また妊娠中の人、心臓疾患のある人、ペースメーカーや人工心肺、心電計を直接身体に入れている人も使用が禁止されています。
バストには使えないけど、実際の効果は?
バストには使用禁止ですが、体験談を調べてみると主に以下の効果を感じる方が多いようです。
・筋力の強化
強制的に外部から筋肉を刺激するので力が入れやすくなり、筋力強化につながる
・皮下脂肪の燃焼
筋力の強化により基礎代謝が上がった結果、皮下脂肪の燃焼がしやすくなる
しかし、EMSに任せっきりではあまり効果がなく、トレーニングをしている人がプラスで使用することでトレーニングの効果が上がる、という体験談が多いようです。

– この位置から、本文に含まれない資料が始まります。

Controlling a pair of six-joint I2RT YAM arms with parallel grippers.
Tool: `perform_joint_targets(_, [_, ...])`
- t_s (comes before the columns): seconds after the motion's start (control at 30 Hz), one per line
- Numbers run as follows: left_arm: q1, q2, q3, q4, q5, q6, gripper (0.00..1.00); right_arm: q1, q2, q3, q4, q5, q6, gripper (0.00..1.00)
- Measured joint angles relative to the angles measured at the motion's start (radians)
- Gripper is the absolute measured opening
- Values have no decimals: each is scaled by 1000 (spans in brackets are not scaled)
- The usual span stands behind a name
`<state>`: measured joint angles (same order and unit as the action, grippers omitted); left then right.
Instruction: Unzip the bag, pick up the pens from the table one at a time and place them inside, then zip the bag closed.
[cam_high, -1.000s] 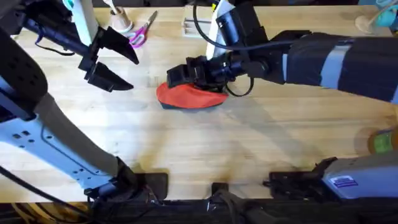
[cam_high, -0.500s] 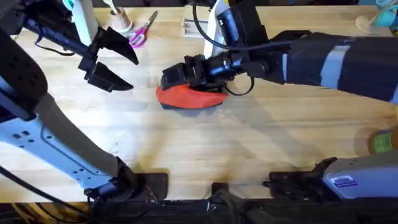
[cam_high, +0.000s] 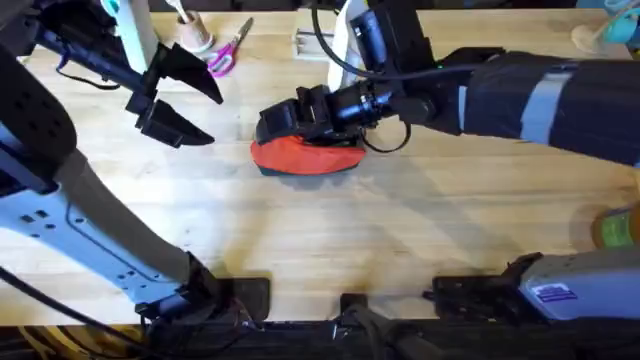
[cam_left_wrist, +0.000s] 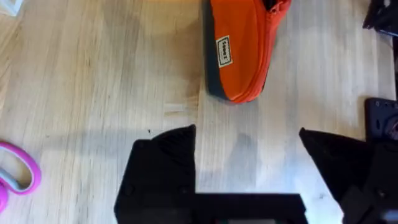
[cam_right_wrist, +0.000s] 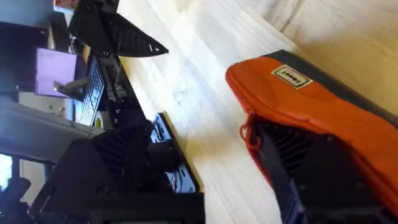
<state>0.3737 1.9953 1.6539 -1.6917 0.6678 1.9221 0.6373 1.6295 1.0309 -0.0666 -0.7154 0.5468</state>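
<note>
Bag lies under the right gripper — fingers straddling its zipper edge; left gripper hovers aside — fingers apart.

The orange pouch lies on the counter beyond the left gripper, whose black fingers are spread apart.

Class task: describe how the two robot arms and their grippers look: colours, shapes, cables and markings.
Both arms are black with pale grey-white sections. The left gripper has broad, pointed black fingers. A looping black cable hangs behind the right gripper.
</note>
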Motion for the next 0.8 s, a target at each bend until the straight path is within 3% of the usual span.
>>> perform_joint_targets(0.8, [0, 0, 0, 0, -3, -30, 993, 0, -50, 0, 0, -19, 0, 994])
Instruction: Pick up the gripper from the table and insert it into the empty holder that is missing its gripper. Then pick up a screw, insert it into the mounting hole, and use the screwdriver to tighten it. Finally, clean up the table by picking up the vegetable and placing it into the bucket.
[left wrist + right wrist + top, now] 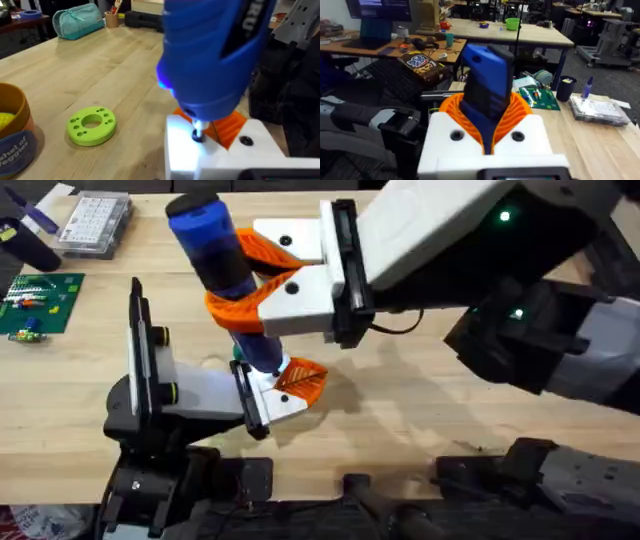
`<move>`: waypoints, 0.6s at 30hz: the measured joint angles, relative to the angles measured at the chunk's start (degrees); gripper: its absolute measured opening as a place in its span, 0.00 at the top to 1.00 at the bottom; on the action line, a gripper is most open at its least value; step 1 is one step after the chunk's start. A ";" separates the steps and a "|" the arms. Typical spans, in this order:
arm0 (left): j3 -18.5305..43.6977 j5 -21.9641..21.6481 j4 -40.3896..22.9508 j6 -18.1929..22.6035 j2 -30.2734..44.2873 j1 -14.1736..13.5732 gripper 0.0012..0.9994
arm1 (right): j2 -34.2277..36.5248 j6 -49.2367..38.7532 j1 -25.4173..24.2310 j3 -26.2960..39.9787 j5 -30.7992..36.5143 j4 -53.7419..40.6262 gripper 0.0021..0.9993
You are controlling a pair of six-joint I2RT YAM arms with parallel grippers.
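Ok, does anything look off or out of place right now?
Nothing stands out. The right gripper holds the screwdriver tilted, its bit down on the holder beside the orange gripper. No spill or damage shows.

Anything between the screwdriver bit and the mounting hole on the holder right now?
Nothing visible. The right gripper holds the screwdriver tilted over the holder. In the left wrist view its bit comes straight down onto the white top beside the orange gripper, with no object between.
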 joint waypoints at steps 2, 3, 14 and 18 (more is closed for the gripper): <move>0.00 0.00 -0.02 -0.01 0.00 0.00 0.99 | 0.00 0.01 -0.02 0.00 0.01 -0.41 0.95; 0.00 0.00 -0.02 -0.02 0.00 0.00 0.99 | -0.01 -0.01 -0.05 0.00 0.02 -0.47 0.95; 0.00 0.00 -0.02 -0.01 0.00 0.00 0.99 | 0.00 0.19 -0.55 -0.02 0.02 -0.83 0.95; 0.00 0.00 -0.02 -0.02 0.00 0.00 0.99 | 0.00 0.19 -0.66 -0.27 0.02 -0.80 0.95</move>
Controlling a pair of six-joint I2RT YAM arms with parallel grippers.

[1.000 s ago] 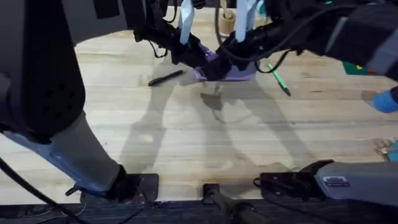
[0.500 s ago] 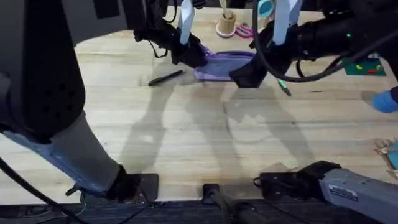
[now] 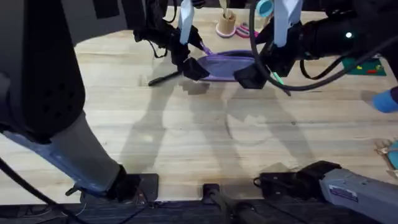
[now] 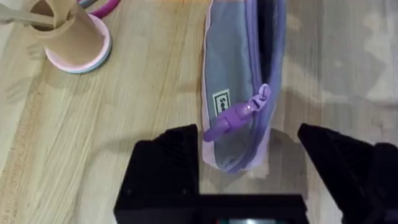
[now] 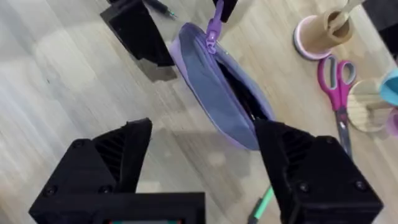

まったく動かない人は少しでも筋肉を動かすために使用するようですが、目に見えて筋肉が育つということは難しそうです。
EMSについて、まとめ
バストアップに以下が必要項目です。
・大胸筋を育てる
・脂肪を大胸筋の上に留める
・乳腺を発達させる
もしもEMSがバストにも使用ができるなら「大胸筋を育てる」には効果があったかもしれません。
しつこいようですが、バストへの使用は禁止です。
そのうえ皮下脂肪の燃焼効果もあると言われているので、脂肪でできているバストへの使用はどちらにしても向いていないですね。
編集後記
メディアで話題のEMS、動かなくても筋肉を動かせるという点でも人気のようですが、心臓付近での使用がNGなのでバストアップには使用できないという結果になりました。
しかし効果を感じている方も多いようなので、バストとは違う箇所、お腹やお尻を脂肪燃焼させてボディメイクするという目的には有効に使えるかもしれませんね。